1. An Introduction to the History of the Copernican Revolution. Its not possible to deeply understand
the philosophy of physics or the philosophy of science without knowing something about the
development of planetary astronomy (predicting the positions of celestial bodies in the night sky) from
Ptolemy to Copernicus, Galileo, Kepler, and finally Newton. There are many good introductions, but I
recommend:
Cohen, I. Bernard (1985): The Birth of a New Physics, Revised and Updated Edition. W. W. Norton &
Company, New York.

2. Whewell-Mill Debate about the Nature of Scientific Induction in Planetary Astronomy: This
debate is central to the traditional debate in epistemology between rationalists and empiricists, and
highly relevant to the Kuhnian debate about the nature of scientific revolutions in physics.
Forster, Malcolm R. (1988), Unification, Explanation, and the Composition of Causes in Newtonian
Mechanics. Studies in the History and Philosophy of Science 19: 55 - 101.
Forster, Malcolm R (2010): The Debate between Whewell and Mill on the Nature of Scientific
Induction, in Stephan Hartmann (ed.), The Handbook of the History of Logic, Volume 10:
Inductive Logic. Elsevier Science, pp. 91-113.
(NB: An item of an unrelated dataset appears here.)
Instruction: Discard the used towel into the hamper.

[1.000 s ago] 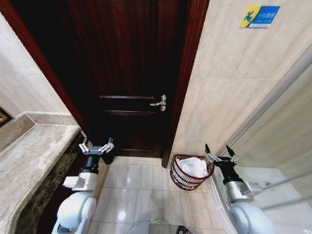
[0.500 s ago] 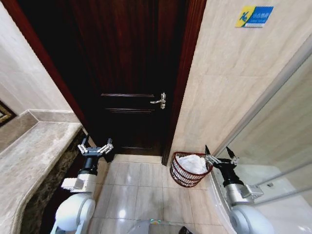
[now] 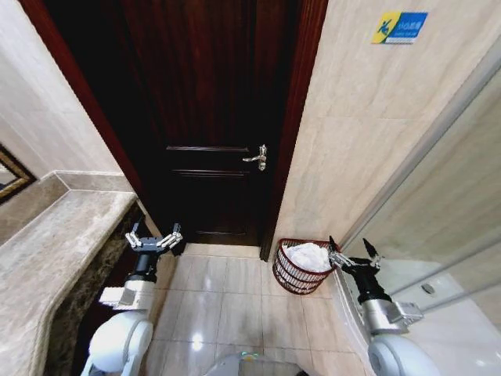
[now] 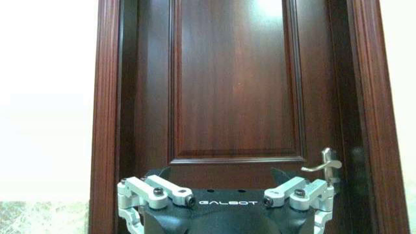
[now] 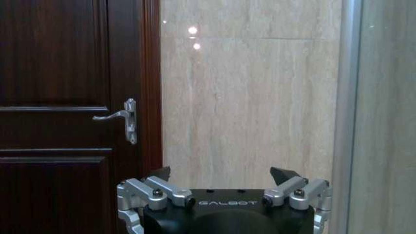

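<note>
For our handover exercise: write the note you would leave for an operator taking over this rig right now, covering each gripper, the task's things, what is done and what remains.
Left gripper: open, holding nothing, raised beside the grey marble counter.
Right gripper: open, holding nothing, raised just right of the hamper.
Dark reddish-brown round wire hamper: on the tiled floor by the dark wooden door, against the beige wall.
White crumpled towel: lying inside the hamper.
Done: towel discarded.
Left: nothing visible on the towel itself.

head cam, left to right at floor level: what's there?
Marble counter → left gripper → hamper with white towel → right gripper → glass partition.
</note>
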Robot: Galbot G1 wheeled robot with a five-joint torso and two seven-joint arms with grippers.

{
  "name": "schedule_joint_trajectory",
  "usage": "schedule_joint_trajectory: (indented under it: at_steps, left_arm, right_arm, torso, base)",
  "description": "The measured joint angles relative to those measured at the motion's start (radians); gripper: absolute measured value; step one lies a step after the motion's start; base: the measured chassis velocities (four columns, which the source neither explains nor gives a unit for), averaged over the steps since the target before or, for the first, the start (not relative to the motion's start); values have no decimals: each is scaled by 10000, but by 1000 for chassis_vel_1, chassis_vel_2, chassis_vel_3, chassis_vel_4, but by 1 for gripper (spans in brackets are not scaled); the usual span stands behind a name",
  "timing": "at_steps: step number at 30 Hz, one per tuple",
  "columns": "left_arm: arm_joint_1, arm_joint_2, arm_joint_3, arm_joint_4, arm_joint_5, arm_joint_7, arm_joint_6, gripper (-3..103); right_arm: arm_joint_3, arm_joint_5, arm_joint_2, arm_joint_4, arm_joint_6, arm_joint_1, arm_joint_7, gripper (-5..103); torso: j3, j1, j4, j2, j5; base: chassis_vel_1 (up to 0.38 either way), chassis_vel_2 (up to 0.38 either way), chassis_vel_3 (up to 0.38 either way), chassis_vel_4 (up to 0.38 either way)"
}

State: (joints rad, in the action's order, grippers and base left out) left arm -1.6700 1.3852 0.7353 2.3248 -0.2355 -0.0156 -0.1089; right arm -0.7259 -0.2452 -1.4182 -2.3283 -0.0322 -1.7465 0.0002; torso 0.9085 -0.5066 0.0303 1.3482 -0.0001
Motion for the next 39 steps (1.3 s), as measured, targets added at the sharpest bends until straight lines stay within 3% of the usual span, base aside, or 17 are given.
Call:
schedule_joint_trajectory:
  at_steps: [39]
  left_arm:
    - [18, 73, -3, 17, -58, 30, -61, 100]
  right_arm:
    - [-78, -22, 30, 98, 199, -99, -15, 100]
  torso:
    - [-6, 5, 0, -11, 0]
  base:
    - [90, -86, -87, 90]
3. Reichenbachs Principle of Common Cause. Whewells theory of scientific induction involves the
idea that the best explanation of why independent measurements of some theoretically postulated entity
agree is that the entity actually exists. Salmon has discussed this idea with respect to the acceptance of
the atomic theory of matter after many independent measurements of Avogadros number agreed.
Arntzenius, Frank (1993): The Common Cause Principle. PSA 1992 Volume 2: 227-237. East
Lansing, Michigan: Philosophy of Science Association.
Salmon, Wesley (1984): Chapter 8 Theoretical Explanation in Scientific Explanation and the Causal
Structure of the World. Princeton: Princeton University Press, p. 206-238.
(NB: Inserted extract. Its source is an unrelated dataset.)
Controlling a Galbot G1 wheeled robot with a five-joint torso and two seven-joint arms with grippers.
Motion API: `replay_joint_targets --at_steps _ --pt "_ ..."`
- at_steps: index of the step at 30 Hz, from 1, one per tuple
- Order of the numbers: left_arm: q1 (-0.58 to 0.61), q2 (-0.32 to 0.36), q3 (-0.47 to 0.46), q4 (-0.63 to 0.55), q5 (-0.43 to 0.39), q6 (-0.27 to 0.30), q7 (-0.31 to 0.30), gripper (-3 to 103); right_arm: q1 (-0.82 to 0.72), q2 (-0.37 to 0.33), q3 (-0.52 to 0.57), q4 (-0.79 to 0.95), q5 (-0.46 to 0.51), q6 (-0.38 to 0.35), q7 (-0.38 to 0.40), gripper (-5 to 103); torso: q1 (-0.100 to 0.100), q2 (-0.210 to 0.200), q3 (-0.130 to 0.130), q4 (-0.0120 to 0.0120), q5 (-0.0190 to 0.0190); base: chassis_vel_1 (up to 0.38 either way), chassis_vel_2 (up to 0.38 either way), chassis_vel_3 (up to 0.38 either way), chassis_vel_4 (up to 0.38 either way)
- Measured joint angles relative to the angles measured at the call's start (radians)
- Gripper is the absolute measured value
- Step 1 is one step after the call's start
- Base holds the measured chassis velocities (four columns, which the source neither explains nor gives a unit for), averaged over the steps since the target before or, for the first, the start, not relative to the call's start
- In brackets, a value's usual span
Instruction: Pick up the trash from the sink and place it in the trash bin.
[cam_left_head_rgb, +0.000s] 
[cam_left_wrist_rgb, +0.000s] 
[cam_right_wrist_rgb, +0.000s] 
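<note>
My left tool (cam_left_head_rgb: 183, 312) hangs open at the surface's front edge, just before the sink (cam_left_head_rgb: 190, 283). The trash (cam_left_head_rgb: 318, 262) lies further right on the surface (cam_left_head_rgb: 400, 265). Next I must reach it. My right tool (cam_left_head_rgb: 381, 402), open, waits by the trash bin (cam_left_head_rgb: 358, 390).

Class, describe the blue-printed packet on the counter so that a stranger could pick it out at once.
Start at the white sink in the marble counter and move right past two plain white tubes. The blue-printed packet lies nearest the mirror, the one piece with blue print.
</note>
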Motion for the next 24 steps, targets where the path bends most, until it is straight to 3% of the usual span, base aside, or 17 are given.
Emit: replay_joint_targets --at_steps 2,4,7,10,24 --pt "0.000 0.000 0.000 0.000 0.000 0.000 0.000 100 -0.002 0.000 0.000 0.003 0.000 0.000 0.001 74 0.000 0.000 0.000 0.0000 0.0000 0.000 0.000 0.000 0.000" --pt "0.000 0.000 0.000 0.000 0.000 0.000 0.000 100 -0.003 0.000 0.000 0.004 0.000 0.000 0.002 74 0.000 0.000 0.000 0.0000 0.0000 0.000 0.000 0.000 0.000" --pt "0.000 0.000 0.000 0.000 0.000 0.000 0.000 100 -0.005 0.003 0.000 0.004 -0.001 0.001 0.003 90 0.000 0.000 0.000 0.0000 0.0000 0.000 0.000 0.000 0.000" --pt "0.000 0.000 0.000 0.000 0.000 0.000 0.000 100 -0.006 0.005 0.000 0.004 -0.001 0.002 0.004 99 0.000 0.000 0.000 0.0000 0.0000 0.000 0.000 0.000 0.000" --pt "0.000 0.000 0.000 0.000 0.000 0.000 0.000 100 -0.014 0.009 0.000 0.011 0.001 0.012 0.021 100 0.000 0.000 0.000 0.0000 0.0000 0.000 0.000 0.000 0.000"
4. The Bell Argument. Reichenbachs Principle of Common Cause is challenged by Bells famous
argument against the existence of hidden variables (hidden causes) in quantum mechanics. There is no
need to know anything about quantum physics in order to understand this fascinating and puzzling
argument.
Mermin, David N. (1985) Is the moon there when nobody looks? Reality and the quantum theory.
Physics Today, April 1985, pp.38-47.
Mermin, David N. (1990) Quantum Mysteries Revisited. American Journal of Physics 58: 731-4.
van Fraassen, Bas (1982). The Charybdis of Realism: Epistemological Implications of Bells
Inequality. Synthese 52, pp.25-38.

5. Philosophy of Space and Time for Beginners. The Bell argument proves that there is some sense in
which quantum physical phenomena involve some kind of non-local action-at-a-distance across space
and time. This challenges the Einsteins theory of space and time, which appears to imply that there can
be no such action-at-a-distance. It therefore motivates us to take a closer look at the philosophy of space
and time, from Newton to Einstein, which is beautifully explained by John Norton is our last reading.
Norton, John D. (1992): Philosophy of Space and Time, Chapter 5 in Salmon, Merrilee H. et al
(1992), Introduction to the Philosophy of Science, Prentice Hall, pp. 179-231.